Generating Dense Disparity Maps using ORB Descriptors

October 31, 2016

Introduction

Disparity Maps. A disparity map, often referred to as a depth map, is an image which contains depth information of every pixel stored in it. The term disparity in stereo vision refers to the apparent shift in pixel or motion in a pair of stereo images. Now a quick experiment to verify this would be to put an object (say a pencil) in front of your eyes. Observe the object with the right eye closed, and then at the same time quickly open your left eye and close your right eye. You would notice a shift in the object, this is what disparity basically means. Another thing you’ll notice is that objects far from your eyes shift less, and objects nearer shift more! This proves that disparity and depth have an inverse relationship. In this small experiment your eyes act as stereo camera system. In fact depth and disparity are related by the following equation

$$ x - x' = \frac{fB}{Z} $$

where $x$ and $x’$ are the x-coordinate of a point in the left image and right image respectively of a rectified stereo image pair. $f$ is the focal length of the camera, $B$ is the baseline, and $Z$ is the depth of that point in 3D space.

This is the famous Tsukuba example from the Middlebury dataset. The first two images are the left and right images of a rectified stereo setup. The third image is the ground truth disparity map constructed from the left image.

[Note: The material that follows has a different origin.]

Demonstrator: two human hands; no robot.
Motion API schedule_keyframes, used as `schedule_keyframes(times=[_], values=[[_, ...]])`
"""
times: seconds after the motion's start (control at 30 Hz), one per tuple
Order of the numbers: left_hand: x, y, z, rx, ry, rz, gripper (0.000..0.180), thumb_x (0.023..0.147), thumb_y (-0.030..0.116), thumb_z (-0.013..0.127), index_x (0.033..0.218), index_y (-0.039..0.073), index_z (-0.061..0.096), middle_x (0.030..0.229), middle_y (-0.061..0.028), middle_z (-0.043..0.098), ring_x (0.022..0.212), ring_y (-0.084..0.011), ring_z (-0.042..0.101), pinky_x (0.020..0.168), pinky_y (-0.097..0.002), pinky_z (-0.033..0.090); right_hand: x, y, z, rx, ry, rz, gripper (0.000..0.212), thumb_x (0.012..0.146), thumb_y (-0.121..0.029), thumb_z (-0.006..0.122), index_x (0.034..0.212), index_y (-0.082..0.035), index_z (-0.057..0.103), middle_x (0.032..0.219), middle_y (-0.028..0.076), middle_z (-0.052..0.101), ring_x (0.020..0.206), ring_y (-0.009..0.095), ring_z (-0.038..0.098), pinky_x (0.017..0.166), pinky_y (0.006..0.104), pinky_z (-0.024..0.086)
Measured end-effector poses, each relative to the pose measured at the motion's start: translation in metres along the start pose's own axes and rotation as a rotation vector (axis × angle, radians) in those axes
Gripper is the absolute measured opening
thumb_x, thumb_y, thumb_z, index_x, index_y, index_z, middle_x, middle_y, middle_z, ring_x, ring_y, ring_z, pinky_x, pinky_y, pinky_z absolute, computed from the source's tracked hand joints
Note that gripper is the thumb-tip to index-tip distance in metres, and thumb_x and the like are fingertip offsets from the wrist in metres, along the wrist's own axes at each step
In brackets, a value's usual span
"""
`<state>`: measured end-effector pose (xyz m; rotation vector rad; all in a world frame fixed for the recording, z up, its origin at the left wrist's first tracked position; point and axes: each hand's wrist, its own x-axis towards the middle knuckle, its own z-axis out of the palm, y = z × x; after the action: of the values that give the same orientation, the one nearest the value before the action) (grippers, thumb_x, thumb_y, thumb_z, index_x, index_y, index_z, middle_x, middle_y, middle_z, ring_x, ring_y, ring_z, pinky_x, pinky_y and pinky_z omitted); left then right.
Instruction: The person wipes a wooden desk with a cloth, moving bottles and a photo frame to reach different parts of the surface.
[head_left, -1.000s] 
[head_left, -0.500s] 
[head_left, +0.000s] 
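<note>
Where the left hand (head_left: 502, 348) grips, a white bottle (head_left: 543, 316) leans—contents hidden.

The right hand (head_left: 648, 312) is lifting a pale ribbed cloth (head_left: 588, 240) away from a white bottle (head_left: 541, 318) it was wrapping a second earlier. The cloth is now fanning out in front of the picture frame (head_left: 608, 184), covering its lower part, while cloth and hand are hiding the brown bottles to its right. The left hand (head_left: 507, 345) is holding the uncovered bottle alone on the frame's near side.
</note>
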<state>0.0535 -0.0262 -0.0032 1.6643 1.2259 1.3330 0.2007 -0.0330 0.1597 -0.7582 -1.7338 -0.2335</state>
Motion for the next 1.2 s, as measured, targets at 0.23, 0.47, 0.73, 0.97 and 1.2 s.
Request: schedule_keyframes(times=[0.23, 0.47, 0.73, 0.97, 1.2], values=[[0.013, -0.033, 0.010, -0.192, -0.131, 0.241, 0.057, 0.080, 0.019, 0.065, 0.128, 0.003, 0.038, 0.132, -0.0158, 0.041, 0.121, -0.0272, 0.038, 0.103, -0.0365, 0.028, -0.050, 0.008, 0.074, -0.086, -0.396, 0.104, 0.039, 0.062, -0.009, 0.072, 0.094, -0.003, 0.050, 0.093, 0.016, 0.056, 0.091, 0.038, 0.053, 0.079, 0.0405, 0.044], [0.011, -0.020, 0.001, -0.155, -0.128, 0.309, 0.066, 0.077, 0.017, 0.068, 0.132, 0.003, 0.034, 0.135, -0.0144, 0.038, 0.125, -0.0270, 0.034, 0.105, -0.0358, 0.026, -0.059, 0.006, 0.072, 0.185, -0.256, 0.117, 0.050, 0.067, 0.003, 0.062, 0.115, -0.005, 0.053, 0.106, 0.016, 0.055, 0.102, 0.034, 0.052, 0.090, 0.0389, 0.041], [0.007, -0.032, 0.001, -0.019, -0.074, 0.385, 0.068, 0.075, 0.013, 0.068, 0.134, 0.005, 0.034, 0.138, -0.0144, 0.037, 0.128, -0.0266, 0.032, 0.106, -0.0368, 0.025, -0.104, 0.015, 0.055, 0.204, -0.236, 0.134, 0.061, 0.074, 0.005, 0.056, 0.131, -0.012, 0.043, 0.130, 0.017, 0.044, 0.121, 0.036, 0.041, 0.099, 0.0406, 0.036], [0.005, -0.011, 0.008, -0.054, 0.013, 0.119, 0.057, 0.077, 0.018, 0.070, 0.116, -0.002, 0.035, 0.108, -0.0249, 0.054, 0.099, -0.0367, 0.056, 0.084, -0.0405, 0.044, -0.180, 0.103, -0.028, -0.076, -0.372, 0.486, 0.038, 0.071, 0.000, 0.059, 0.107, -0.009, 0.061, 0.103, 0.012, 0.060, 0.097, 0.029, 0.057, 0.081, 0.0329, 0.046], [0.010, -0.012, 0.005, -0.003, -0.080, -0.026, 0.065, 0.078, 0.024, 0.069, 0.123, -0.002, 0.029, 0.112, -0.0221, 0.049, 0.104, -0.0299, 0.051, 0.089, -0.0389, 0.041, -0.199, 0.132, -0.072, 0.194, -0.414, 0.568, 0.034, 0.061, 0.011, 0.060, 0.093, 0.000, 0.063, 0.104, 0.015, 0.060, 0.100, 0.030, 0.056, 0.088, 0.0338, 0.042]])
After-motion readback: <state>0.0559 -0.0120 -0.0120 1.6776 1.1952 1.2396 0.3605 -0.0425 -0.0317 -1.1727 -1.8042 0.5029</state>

The disparity map shown in the above example is a grayscale image. Pixels which are colored white depict high disparity (low depth) and pixels which are coloured dark indicate low disparity (more depth). Generating accurate dense disparity maps is an active research area in computer vision. The Middlebury stereo evaluation dataset shows the current best methods for computing dense disparity maps. It is to be noted that most of the methods from that list are global methods which formulate a global optimization problem and tries to minimize a cost or energy. These methods take significant amount of computation time and power and may not be useful for real time systems, although they tend to be really accurate. In this article a local method for computing disparity maps is presented.

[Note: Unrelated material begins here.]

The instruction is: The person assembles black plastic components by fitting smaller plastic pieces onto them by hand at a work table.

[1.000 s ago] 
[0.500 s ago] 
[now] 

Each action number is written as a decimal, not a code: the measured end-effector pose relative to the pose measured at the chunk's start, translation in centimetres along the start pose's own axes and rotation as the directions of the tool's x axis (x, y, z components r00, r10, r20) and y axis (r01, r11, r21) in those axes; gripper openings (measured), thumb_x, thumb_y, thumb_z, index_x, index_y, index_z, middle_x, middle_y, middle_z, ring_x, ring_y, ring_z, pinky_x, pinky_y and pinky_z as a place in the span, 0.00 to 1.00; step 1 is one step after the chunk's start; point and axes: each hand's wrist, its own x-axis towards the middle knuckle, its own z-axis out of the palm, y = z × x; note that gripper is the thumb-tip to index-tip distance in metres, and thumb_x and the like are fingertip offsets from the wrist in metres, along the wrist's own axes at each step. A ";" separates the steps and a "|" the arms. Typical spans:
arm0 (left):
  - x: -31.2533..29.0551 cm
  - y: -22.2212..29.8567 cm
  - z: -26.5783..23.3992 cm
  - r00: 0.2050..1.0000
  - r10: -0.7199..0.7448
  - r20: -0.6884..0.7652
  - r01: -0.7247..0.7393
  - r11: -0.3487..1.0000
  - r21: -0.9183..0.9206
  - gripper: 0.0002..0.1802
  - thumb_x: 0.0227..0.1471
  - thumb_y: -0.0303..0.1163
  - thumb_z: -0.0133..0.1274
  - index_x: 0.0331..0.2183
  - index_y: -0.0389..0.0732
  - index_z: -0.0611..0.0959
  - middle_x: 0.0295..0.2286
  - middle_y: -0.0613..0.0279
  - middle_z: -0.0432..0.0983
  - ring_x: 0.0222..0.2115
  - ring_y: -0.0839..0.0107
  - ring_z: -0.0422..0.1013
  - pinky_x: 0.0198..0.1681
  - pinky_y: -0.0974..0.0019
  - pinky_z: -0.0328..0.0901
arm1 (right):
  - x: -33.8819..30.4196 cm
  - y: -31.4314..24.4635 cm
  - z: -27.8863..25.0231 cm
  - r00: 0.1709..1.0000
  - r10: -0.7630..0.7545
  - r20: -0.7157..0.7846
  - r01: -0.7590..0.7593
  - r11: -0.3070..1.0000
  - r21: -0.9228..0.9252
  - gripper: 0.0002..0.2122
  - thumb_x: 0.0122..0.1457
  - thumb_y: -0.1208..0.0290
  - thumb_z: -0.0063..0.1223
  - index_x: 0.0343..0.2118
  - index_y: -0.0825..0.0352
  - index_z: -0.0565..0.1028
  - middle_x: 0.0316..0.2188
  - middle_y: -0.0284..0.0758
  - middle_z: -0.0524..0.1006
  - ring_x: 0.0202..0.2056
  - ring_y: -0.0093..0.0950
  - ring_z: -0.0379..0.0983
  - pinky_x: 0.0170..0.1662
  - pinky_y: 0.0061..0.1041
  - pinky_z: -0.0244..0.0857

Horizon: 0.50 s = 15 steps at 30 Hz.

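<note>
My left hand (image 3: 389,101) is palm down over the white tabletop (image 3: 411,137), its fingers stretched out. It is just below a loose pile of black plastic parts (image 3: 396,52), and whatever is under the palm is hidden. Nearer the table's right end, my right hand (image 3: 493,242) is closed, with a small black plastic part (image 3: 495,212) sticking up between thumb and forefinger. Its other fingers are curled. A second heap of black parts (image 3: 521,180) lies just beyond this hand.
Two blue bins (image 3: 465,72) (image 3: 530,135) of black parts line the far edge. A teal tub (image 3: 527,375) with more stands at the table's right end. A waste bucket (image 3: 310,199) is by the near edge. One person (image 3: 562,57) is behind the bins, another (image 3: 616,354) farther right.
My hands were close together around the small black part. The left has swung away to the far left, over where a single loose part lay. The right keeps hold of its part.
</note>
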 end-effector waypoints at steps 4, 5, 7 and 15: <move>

ORB Descriptors. ORB which stands for Oriented FAST and Rotated BRIEF is an efficient feature detection algorithm designed by Rublee et al. Their paper, ORB: an efficient alternative to SIFT or SURF, is widely used by the computer vision community for various tasks. ORB basically finds a number of key points in an image and computes their descriptors to be matched in another image which may be rotated or scaled. In our case all the pixels in our image would be key points i.e. we will manually set all pixels (x, y) as key points by calling the OpenCV key point constructor as KeyPoint(x, y, 1) where 1 is the diameter of the key point. Once all the key points are set, a descriptor for each key point is computed. These descriptors are a 32x1 integer vector representing each pixel. To find the point correspondences, a window based descriptor matching method is implemented.

Stereo Calibration and Rectification

Before proceeding to generate a dense disparity map, it is required to calibrate a pair of stereo cameras and rectify the stereo images so that the epipolar lines become horizontal scan lines.

Epipolar Matching

The epipolar constraint states that the correspondence of any point in one image is bound to lie on a particular line, called the epipolar line, in the other image. For rectified images these lines become horizontal and are called scan lines. A square window (target window) is slid over the epipolar line and the sum of the absolute differences (SAD) of each descriptor between the target window and the current window is computed. Among all such target windows the one with the minimum cost is chosen and the center of that window is the corresponding pixel. Note that, intensity differences are not being calculated for each pixel, instead the L1 norm of the difference vector of orb descriptors will be computed.

Cost Function. Since the epipolar are horizontal scan lines, we don’t have to worry about the y-coordinate. Let $C(x,d)$ be the cost of a pixel in the left image having disparity $d$. A pixel having disparity $d$ means the corresponding pixel in the right image has its x-coordinate as $x-d$. Then the best disparity $d_x$ is selected using a winner-take-all (WTA) scheme.

\[d_x = \underset{d\in D_x}{\arg\min}\ C(x,d)\]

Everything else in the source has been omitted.